◆ **WHAT THIS TASK INVOLVES**: Please output each line of the data exactly as it appears.

◆ **SUPPLIED ENTRIES**:
"""
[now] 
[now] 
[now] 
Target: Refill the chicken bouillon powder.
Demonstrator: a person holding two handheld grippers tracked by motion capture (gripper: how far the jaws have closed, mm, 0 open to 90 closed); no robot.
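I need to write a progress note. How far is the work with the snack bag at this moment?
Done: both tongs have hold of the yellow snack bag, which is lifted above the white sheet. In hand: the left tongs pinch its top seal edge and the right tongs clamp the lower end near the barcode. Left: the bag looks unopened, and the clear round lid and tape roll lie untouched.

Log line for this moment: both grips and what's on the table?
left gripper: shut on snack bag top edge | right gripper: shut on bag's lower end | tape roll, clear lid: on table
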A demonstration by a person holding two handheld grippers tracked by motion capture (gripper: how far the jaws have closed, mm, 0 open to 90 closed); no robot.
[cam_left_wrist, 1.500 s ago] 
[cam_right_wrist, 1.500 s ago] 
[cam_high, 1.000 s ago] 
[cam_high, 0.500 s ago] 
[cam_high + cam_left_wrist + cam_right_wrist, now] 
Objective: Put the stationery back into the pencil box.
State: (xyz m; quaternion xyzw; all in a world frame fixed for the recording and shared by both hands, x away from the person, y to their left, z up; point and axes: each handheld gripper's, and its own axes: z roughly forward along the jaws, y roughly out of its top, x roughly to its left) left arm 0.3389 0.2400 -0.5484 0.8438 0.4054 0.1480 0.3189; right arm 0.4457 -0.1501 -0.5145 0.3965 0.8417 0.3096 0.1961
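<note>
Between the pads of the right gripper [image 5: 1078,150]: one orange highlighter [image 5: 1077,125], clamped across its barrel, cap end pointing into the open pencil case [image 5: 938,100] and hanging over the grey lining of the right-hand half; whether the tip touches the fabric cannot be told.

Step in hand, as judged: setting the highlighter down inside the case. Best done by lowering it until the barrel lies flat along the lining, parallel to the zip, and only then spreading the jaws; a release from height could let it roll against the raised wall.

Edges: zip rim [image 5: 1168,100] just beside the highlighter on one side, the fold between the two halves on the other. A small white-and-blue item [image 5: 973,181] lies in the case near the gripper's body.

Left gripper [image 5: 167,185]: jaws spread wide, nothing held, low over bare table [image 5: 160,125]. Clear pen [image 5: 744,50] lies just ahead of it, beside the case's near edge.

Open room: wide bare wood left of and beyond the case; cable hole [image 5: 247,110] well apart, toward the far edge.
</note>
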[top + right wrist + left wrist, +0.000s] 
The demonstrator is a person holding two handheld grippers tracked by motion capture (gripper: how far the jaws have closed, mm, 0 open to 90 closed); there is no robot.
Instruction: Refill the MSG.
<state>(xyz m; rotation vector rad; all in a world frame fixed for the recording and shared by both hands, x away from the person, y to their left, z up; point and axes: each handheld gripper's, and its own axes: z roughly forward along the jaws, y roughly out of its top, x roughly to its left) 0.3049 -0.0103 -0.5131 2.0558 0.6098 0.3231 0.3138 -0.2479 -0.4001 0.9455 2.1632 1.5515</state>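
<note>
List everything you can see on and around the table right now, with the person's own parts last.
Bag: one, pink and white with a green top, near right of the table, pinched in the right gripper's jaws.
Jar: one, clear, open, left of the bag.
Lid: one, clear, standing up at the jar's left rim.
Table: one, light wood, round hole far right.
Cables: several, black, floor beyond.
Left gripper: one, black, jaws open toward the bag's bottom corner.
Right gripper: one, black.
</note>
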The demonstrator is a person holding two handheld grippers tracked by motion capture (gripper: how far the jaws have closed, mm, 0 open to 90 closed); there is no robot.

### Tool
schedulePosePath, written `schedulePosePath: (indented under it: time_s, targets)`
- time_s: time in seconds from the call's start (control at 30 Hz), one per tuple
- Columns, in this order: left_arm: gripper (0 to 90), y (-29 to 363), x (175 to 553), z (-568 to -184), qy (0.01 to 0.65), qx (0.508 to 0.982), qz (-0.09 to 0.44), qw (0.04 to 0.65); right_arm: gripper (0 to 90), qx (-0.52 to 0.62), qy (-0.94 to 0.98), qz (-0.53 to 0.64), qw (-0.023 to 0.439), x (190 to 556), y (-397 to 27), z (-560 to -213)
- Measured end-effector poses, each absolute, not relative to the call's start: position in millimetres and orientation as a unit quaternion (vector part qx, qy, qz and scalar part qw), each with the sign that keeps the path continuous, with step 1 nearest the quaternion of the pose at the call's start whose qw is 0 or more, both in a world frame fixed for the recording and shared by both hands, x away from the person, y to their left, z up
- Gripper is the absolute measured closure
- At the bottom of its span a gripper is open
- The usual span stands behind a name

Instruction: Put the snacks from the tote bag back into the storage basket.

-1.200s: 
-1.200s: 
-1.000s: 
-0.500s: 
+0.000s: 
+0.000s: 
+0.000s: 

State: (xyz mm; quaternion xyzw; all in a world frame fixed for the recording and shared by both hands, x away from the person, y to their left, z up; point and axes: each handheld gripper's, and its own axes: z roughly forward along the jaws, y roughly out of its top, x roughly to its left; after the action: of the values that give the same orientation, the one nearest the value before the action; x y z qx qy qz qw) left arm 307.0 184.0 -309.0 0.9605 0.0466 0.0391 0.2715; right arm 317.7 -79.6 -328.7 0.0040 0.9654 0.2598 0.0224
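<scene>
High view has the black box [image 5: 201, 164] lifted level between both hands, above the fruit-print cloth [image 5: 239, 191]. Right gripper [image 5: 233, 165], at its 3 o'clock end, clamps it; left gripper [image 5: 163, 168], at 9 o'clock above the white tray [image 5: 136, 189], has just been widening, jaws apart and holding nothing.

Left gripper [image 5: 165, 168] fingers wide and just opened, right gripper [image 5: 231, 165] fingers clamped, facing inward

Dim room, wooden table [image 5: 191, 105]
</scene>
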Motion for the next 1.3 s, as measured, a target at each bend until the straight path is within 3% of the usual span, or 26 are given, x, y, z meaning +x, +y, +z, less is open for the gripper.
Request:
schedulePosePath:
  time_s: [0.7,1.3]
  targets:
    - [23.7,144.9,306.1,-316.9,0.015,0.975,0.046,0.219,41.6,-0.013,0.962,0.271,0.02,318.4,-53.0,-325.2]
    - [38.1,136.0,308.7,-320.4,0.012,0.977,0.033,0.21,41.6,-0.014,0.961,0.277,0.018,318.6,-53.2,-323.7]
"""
◆ **RESULT OF THIS EXERCISE**:
[now] 
[now] 
[now] 
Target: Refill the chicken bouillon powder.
Demonstrator: a person holding two handheld grippers tracked by motion capture (gripper: how far the jaws have closed, mm, 0 open to 90 closed); no robot.
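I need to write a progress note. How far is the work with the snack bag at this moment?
Done: both tongs have hold of the yellow snack bag, which is lifted above the white sheet. In hand: the left tongs pinch its top seal edge and the right tongs clamp the lower end near the barcode. Left: the bag looks unopened, and the clear round lid and tape roll lie untouched.

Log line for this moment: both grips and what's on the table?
left gripper: shut on snack bag top edge | right gripper: shut on bag's lower end | tape roll, clear lid: on table
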A demonstration by a person holding two handheld grippers tracked by motion capture (gripper: how far the jaws have closed, mm, 0 open to 90 closed); no robot.
[cam_left_wrist, 1.500 s ago] 
[cam_right_wrist, 1.500 s ago] 
[cam_high, 1.000 s ago] 
[cam_high, 0.500 s ago] 
[cam_high + cam_left_wrist + cam_right_wrist, now] 
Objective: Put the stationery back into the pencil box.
State: (xyz m; quaternion xyzw; all in a world frame fixed for the recording and shared by both hands, x away from the person, y to their left, z up; point and axes: each handheld gripper's, and its own axes: z roughly forward along the jaws, y roughly out of its top, x roughly to its left) left arm 0.3389 0.2400 -0.5484 0.8438 0.4054 0.1480 0.3189; right arm 0.4457 -0.1501 -0.5145 0.3965 0.8417 0.3096 0.1961
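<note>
Between the pads of the right gripper [image 5: 1078,150]: one orange highlighter [image 5: 1077,125], clamped across its barrel, cap end pointing into the open pencil case [image 5: 938,100] and hanging over the grey lining of the right-hand half; whether the tip touches the fabric cannot be told.

Step in hand, as judged: setting the highlighter down inside the case. Best done by lowering it until the barrel lies flat along the lining, parallel to the zip, and only then spreading the jaws; a release from height could let it roll against the raised wall.

Edges: zip rim [image 5: 1168,100] just beside the highlighter on one side, the fold between the two halves on the other. A small white-and-blue item [image 5: 973,181] lies in the case near the gripper's body.

Left gripper [image 5: 167,185]: jaws spread wide, nothing held, low over bare table [image 5: 160,125]. Clear pen [image 5: 744,50] lies just ahead of it, beside the case's near edge.

Open room: wide bare wood left of and beyond the case; cable hole [image 5: 247,110] well apart, toward the far edge.
</note>
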[top + right wrist + left wrist, +0.000s] 
The demonstrator is a person holding two handheld grippers tracked by motion capture (gripper: how far the jaws have closed, mm, 0 open to 90 closed); there is no robot.
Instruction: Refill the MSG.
<state>(xyz m; rotation vector rad; all in a world frame fixed for the recording and shared by both hands, x away from the person, y to their left, z up; point and axes: each handheld gripper's, and its own axes: z roughly forward along the jaws, y roughly out of its top, x roughly to its left) 0.3049 -0.0103 -0.5131 2.0558 0.6098 0.3231 0.3138 -0.2479 -0.4001 0.9455 2.1632 1.5515</state>
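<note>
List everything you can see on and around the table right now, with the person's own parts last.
Bag: one, pink and white with a green top, near right of the table, pinched in the right gripper's jaws.
Jar: one, clear, open, left of the bag.
Lid: one, clear, standing up at the jar's left rim.
Table: one, light wood, round hole far right.
Cables: several, black, floor beyond.
Left gripper: one, black, jaws open toward the bag's bottom corner.
Right gripper: one, black.
</note>
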The demonstrator is a person holding two handheld grippers tracked by motion capture (gripper: how far the jaws have closed, mm, 0 open to 90 closed); there is no robot.

### Tool
schedulePosePath, written `schedulePosePath: (indented under it: time_s, targets)`
- time_s: time in seconds from the call's start (control at 30 Hz), one per tuple
- Columns, in this order: left_arm: gripper (0 to 90), y (-29 to 363), x (175 to 553), z (-568 to -184), qy (0.01 to 0.65), qx (0.508 to 0.982), qz (-0.09 to 0.44), qw (0.04 to 0.65); right_arm: gripper (0 to 90), qx (-0.52 to 0.62), qy (-0.94 to 0.98), qz (-0.53 to 0.64), qw (-0.023 to 0.439), x (190 to 556), y (-397 to 27), z (-560 to -213)
- Measured end-effector poses, each absolute, not relative to the call's start: position in millimetres and orientation as a unit quaternion (vector part qx, qy, qz and scalar part qw), each with the sign that keeps the path continuous, with step 1 nearest the quaternion of the pose at the call's start whose qw is 0 or more, both in a world frame fixed for the recording and shared by both hands, x away from the person, y to their left, z up
- Gripper is the absolute measured closure
- At the bottom of its span a gripper is open
- The usual span stands behind a name

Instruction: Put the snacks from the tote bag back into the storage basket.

-1.200s: 
-1.200s: 
-1.000s: 
-0.500s: 
+0.000s: 
+0.000s: 
+0.000s: 

State: (xyz mm; quaternion xyzw; all in a world frame fixed for the recording and shared by both hands, x away from the person, y to their left, z up; point and axes: each handheld gripper's, and its own axes: z roughly forward along the jaws, y roughly out of its top, x roughly to its left; after the action: of the values that give the same orientation, the one nearest the value before the action; x y z qx qy qz qw) left arm 307.0 184.0 -309.0 0.9605 0.0466 0.0391 0.2715; right arm 317.7 -79.6 -328.7 0.0040 0.9654 0.2598 0.0224
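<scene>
High view has the black box [image 5: 201, 164] lifted level between both hands, above the fruit-print cloth [image 5: 239, 191]. Right gripper [image 5: 233, 165], at its 3 o'clock end, clamps it; left gripper [image 5: 163, 168], at 9 o'clock above the white tray [image 5: 136, 189], has just been widening, jaws apart and holding nothing.

Left gripper [image 5: 165, 168] fingers wide and just opened, right gripper [image 5: 231, 165] fingers clamped, facing inward

Dim room, wooden table [image 5: 191, 105]
</scene>
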Motion for the next 1.3 s, as measured, a target at each bend until the straight path is within 3% of the usual span, or 26 are given, x, y, z meaning +x, +y, +z, less is open for the gripper.
Request:
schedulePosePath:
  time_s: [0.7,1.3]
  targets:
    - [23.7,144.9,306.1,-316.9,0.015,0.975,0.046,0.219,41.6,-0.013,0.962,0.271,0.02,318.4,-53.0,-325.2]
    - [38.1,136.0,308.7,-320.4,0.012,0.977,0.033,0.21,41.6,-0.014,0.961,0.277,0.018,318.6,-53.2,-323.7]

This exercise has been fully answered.